The answer must be an exact copy of the records below, with every picture left out.

◆ ◆ ◆ ◆ ◆

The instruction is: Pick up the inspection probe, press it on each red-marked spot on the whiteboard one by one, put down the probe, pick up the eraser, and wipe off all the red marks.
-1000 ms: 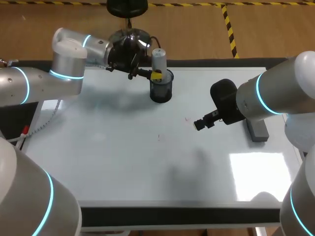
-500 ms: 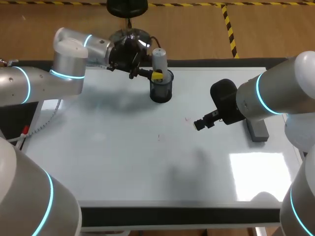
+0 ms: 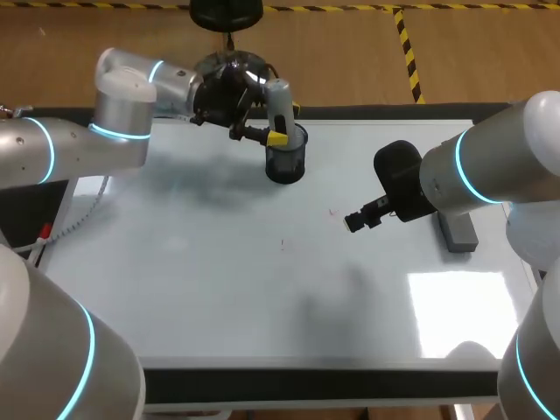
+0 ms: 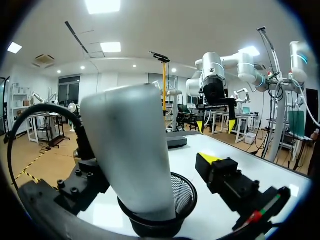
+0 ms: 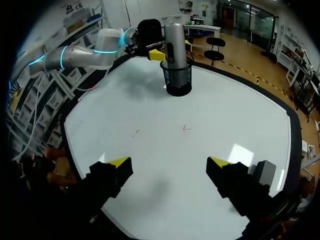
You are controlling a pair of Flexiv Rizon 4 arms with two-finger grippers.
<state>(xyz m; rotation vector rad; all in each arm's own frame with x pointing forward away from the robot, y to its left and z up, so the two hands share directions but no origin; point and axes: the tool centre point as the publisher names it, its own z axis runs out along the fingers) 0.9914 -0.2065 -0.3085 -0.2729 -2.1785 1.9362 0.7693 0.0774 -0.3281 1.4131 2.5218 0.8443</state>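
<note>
The inspection probe [image 3: 279, 98], a grey cylinder, stands tilted in a black mesh cup [image 3: 286, 164] at the back of the whiteboard [image 3: 219, 289]. My left gripper [image 3: 282, 124] is open around the probe [image 4: 130, 150], just above the cup [image 4: 184, 190]; its yellow-tipped finger [image 4: 210, 159] stands off the probe and the other finger is hidden behind it. My right gripper [image 5: 170, 165] hangs open over the board's right middle, holding nothing. Two small red marks [image 3: 332, 212] [image 3: 282, 244] show mid-board. The grey eraser [image 3: 457, 232] lies at the right, beside my right arm.
In the right wrist view the red marks [image 5: 186, 128] [image 5: 136, 132] lie ahead of the open fingers, the cup [image 5: 178, 80] with the probe [image 5: 175, 40] beyond them, and the eraser [image 5: 264, 172] beside the right finger. A black rim frames the board.
My left gripper's fingers have spread apart off the probe. The probe, upright before, now leans in the cup. The right arm has not moved.
</note>
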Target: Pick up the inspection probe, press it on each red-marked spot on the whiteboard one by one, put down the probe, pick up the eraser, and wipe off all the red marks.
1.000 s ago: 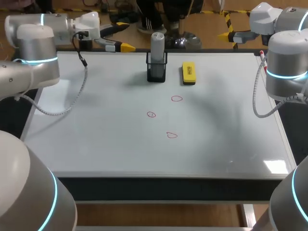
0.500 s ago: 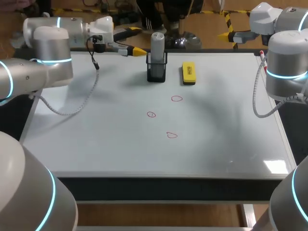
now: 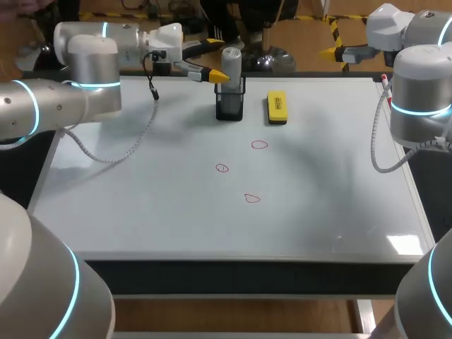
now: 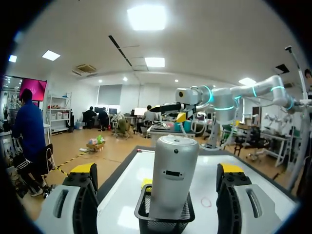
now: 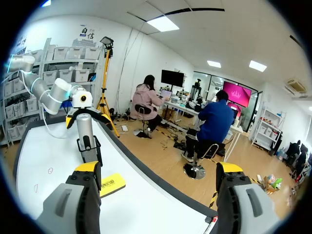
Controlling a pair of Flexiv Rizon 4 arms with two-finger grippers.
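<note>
Left end effector [image 3: 215,59] wide, right end effector [image 5: 158,168] wide, one probe [image 3: 231,62], three red marks [image 3: 259,145] [image 3: 222,168] [image 3: 252,198]

My left arm [image 3: 85,63] lies level along the far edge of the tabletop [image 3: 141,212]. The wrist is turned so my left pincer [image 3: 215,60] points toward the middle of that edge, its fingers [image 4: 80,195] spread wide (one yellow tip sits above the other from overhead). My right arm [image 3: 420,99] stands upright at the far right corner. My right pincer [image 5: 159,190] points leftward just beyond the far edge, also spread wide.
</note>
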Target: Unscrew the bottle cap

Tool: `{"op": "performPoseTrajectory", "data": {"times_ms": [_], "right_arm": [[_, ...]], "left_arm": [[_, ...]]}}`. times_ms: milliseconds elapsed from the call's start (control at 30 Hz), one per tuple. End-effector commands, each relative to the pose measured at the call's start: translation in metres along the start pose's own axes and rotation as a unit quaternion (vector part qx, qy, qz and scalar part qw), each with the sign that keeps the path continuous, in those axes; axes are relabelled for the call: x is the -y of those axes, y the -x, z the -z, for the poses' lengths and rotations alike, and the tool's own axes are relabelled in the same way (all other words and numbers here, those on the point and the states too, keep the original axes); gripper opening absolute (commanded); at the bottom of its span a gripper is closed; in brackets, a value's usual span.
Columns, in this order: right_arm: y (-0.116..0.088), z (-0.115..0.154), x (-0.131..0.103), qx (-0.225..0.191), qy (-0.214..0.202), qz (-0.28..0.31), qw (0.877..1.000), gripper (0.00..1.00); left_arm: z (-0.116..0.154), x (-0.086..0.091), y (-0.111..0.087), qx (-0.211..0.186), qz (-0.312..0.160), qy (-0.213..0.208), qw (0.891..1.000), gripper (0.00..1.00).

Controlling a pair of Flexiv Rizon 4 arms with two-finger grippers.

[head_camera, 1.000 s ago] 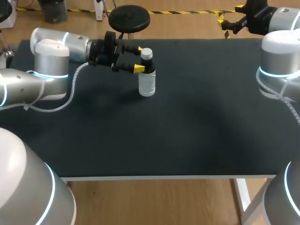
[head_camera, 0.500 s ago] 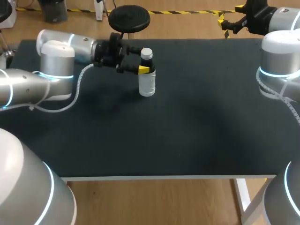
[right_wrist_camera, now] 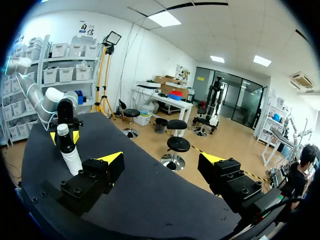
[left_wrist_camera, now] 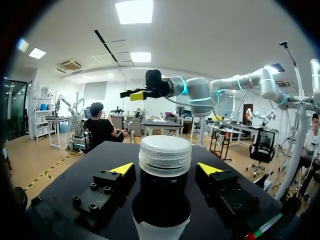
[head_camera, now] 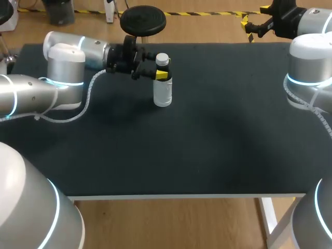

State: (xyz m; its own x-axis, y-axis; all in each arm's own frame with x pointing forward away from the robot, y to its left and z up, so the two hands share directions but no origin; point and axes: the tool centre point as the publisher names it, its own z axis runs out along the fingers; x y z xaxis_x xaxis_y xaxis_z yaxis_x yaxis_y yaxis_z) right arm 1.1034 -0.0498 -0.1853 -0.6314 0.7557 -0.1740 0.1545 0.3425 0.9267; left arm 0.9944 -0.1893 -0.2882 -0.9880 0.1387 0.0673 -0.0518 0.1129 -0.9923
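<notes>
Straddling the plastic bottle's (head_camera: 163, 93) dark neck just under its white screw cap (head_camera: 162, 58), the left gripper (left_wrist_camera: 165, 170) has its jaws released, probably placed to steady it. The bottle stands upright near the table's (head_camera: 207, 129) far edge, left of middle. The right gripper (right_wrist_camera: 162, 160) hangs spread and empty beyond the far right corner, with open tabletop between them.

I see the clear bottle (head_camera: 162, 92) standing upright toward the far left of the black table (head_camera: 218, 135), a dark band round its neck, its white ribbed cap (head_camera: 162, 58) on.
</notes>
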Motion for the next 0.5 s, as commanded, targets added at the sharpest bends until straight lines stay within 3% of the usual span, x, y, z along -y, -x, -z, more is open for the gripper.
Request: {"op": "performPoseTrajectory", "data": {"times_ms": [33, 100, 133, 167, 500], "right_arm": [[0.0006, -0.0005, -0.0004, -0.001, -0.001, 0.0, 1.0, 1.0], [0.0006, -0.0005, -0.0004, -0.001, -0.001, 0.0, 1.0, 1.0], [0.0006, -0.0005, -0.0004, -0.001, -0.001, 0.0, 1.0, 1.0], [0.0006, -0.0005, -0.0004, -0.001, -0.001, 0.0, 1.0, 1.0], [0.0006, -0.0005, -0.0004, -0.001, -0.001, 0.0, 1.0, 1.0]], "left_arm": [[0.0022, -0.0011, 0.001, -0.002, -0.001, 0.001, 1.0, 0.34], [0.0028, -0.0011, 0.0007, -0.002, -0.001, 0.001, 1.0, 0.27], [0.003, -0.0011, 0.0006, -0.002, -0.002, 0.002, 1.0, 0.05], [0.0032, -0.0011, 0.0005, -0.002, -0.002, 0.002, 1.0, 0.0], [0.0047, 0.0008, -0.0005, -0.001, -0.006, 0.0, 1.0, 0.0]]}}
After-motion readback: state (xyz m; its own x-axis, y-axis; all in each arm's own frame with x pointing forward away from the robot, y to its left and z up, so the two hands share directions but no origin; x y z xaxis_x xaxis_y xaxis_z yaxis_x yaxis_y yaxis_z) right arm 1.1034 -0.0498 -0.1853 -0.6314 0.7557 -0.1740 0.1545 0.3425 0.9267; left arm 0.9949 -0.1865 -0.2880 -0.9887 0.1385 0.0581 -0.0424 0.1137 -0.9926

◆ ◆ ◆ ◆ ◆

RESPONSE BELOW ::
The instruction is: Pick up the inspection probe, press it on each red-marked spot on the whiteboard one by one, put down the probe, pick up the eraser, and wipe off all the red marks.
-1000 ms: 
-500 ms: 
+0 ms: 
+0 ms: 
+0 ms: 
You are controlling a pair of Flexiv Rizon 4 arms with two-finger grippers.
<state>(xyz m; rotation vector rad; all in each arm's own frame with x pointing forward away from the robot, y to its left and z up, so the two hands share directions but no origin; point and axes: the tool centre point as the publisher names it, its own z axis runs out along the fingers) 0.9914 -0.2065 -0.3085 -0.2729 -2.1785 1.9362 0.7693 0.0774 -0.3281 1.4131 2.5218 0.8443</state>
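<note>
The inspection probe [image 3: 279, 98], a grey cylinder, stands tilted in a black mesh cup [image 3: 286, 164] at the back of the whiteboard [image 3: 219, 289]. My left gripper [image 3: 282, 124] is open around the probe [image 4: 130, 150], just above the cup [image 4: 184, 190]; its yellow-tipped finger [image 4: 210, 159] stands off the probe and the other finger is hidden behind it. My right gripper [image 5: 170, 165] hangs open over the board's right middle, holding nothing. Two small red marks [image 3: 332, 212] [image 3: 282, 244] show mid-board. The grey eraser [image 3: 457, 232] lies at the right, beside my right arm.
In the right wrist view the red marks [image 5: 186, 128] [image 5: 136, 132] lie ahead of the open fingers, the cup [image 5: 178, 80] with the probe [image 5: 175, 40] beyond them, and the eraser [image 5: 264, 172] beside the right finger. A black rim frames the board.
My left gripper's fingers have spread apart off the probe. The probe, upright before, now leans in the cup. The right arm has not moved.
</note>
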Target: Pick up the inspection probe, press it on each red-marked spot on the whiteboard one by one, put down the probe, pick up the eraser, and wipe off all the red marks.
1.000 s ago: 
0.500 s ago: 
now: 
now: 
now: 
Controlling a pair of Flexiv Rizon 4 arms with two-finger grippers.
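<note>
Left end effector [image 3: 215,59] wide, right end effector [image 5: 158,168] wide, one probe [image 3: 231,62], three red marks [image 3: 259,145] [image 3: 222,168] [image 3: 252,198]

My left arm [image 3: 85,63] lies level along the far edge of the tabletop [image 3: 141,212]. The wrist is turned so my left pincer [image 3: 215,60] points toward the middle of that edge, its fingers [image 4: 80,195] spread wide (one yellow tip sits above the other from overhead). My right arm [image 3: 420,99] stands upright at the far right corner. My right pincer [image 5: 159,190] points leftward just beyond the far edge, also spread wide.
</note>
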Target: Unscrew the bottle cap

Tool: `{"op": "performPoseTrajectory", "data": {"times_ms": [_], "right_arm": [[_, ...]], "left_arm": [[_, ...]]}}`. times_ms: milliseconds elapsed from the call's start (control at 30 Hz), one per tuple. End-effector commands, each relative to the pose measured at the call's start: translation in metres along the start pose's own axes and rotation as a unit quaternion (vector part qx, qy, qz and scalar part qw), each with the sign that keeps the path continuous, in those axes; axes are relabelled for the call: x is the -y of those axes, y the -x, z the -z, for the poses' lengths and rotations alike, and the tool's own axes are relabelled in the same way (all other words and numbers here, those on the point and the states too, keep the original axes); gripper opening absolute (commanded); at the bottom of its span a gripper is closed; in brackets, a value's usual span.
Columns, in this order: right_arm: y (-0.116..0.088), z (-0.115..0.154), x (-0.131..0.103), qx (-0.225..0.191), qy (-0.214..0.202), qz (-0.28..0.31), qw (0.877..1.000), gripper (0.00..1.00); left_arm: z (-0.116..0.154), x (-0.086..0.091), y (-0.111..0.087), qx (-0.211..0.186), qz (-0.312..0.160), qy (-0.213..0.208), qw (0.891..1.000), gripper (0.00..1.00).

Controlling a pair of Flexiv Rizon 4 arms with two-finger grippers.

[head_camera, 1.000 s ago] 
[head_camera, 0.500 s ago] 
[right_wrist_camera, now] 
[left_wrist_camera, now] 
[head_camera, now] 

State: (xyz m; its own x-axis, y-axis; all in each arm's own frame with x pointing forward away from the robot, y to its left and z up, so the two hands share directions but no origin; point and axes: the tool centre point as the publisher names it, its own z axis runs out along the fingers; x y z xaxis_x xaxis_y xaxis_z yaxis_x yaxis_y yaxis_z) right arm 1.1034 -0.0498 -0.1853 -0.6314 0.7557 -0.1740 0.1545 0.3425 0.9267; left arm 0.9944 -0.1893 -0.2882 -0.9880 0.1387 0.0673 -0.0518 0.1129 -0.9923
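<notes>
Straddling the plastic bottle's (head_camera: 163, 93) dark neck just under its white screw cap (head_camera: 162, 58), the left gripper (left_wrist_camera: 165, 170) has its jaws released, probably placed to steady it. The bottle stands upright near the table's (head_camera: 207, 129) far edge, left of middle. The right gripper (right_wrist_camera: 162, 160) hangs spread and empty beyond the far right corner, with open tabletop between them.

I see the clear bottle (head_camera: 162, 92) standing upright toward the far left of the black table (head_camera: 218, 135), a dark band round its neck, its white ribbed cap (head_camera: 162, 58) on.
</notes>
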Motion for the next 0.5 s, as commanded, targets added at the sharpest bends until straight lines stay within 3% of the usual span, x, y, z along -y, -x, -z, more is open for the gripper.
Request: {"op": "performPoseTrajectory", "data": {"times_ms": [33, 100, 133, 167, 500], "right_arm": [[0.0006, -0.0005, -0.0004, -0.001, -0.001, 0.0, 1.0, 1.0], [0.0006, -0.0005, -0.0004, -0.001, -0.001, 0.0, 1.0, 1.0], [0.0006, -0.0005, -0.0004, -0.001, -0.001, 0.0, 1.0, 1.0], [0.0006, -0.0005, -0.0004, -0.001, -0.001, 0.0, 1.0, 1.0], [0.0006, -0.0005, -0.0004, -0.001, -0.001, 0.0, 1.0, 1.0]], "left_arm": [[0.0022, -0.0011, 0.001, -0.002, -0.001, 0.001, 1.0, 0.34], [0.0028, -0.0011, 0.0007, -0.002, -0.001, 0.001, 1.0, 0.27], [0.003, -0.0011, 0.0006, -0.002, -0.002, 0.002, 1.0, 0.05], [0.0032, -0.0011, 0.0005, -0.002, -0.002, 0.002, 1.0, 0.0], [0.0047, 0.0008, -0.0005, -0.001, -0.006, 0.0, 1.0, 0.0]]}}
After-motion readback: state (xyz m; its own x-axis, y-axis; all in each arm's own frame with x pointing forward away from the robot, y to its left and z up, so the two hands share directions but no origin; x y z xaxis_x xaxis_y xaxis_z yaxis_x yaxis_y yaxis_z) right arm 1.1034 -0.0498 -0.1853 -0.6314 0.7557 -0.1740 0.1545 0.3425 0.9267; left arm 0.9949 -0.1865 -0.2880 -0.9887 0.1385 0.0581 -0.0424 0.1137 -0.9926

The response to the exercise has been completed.